Yesterday afternoon, I went for a run. The weather was nice and it wasn't too hot, and I had finished a whole bunch of class prep stuff, so I decided to reward myself with a run. (Yes, I know, I'm weird.)
The run wasn't one of my better ones. The first 10-15 minutes were OK, normal pace, all that jazz. After that, I started to feel really, really tired. I was sucking down water and struggling through terrain that I usually do with ease. I had to stop and walk up a short but steep hill that I normally handle with ease. I felt myself starting to cramp.
And then I ran out of water.
The younger me would have kept running. "Hey, I'm only a mile or so from home; I'll be fine!" But the older, wiser, post-almost-ended-my-running-altogether-injury me knows that no run is worth risking my health over. That dehydration on a warm summer day is nothing to take lightly. That cramps and fatigue are not good signs. So I stopped running and walked the rest of the way home, slowly, so that the cramps would stay at bay.
I think what happened is that I was dehydrated at the start of my run, and that things just deteriorated from there. And unfortunately, around here none of my running routes have water fountains (not even at the parks! unbelievable), so whatever water I carry is the only water I have for my run, and that was clearly not enough this time. I'm still dehydrated today.

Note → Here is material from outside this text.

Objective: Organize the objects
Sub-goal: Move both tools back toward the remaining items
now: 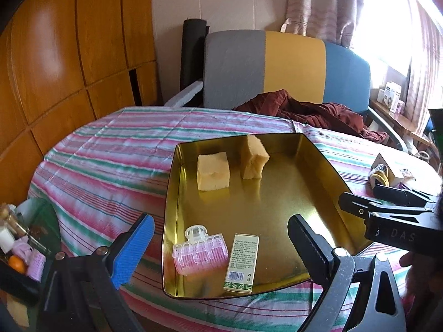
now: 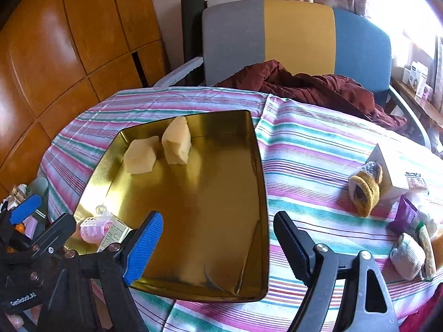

Part of growing up is having the wisdom to know when to push yourself and when to give yourself a break. Sometimes you need the push to get yourself past complacency, but other times pushing will just leave you broken, injured, burned out. Knowing the difference is tricky; it comes with experience, but also in trusting your instincts. Trusting my instincts yesterday definitely prevented me from injuring myself or suffering heat exhaustion. In the past, I have ignored my instincts and suffered the consequences (the injury I mentioned above was one of those times).
I wish I could remember this lesson more often in my professional life, too.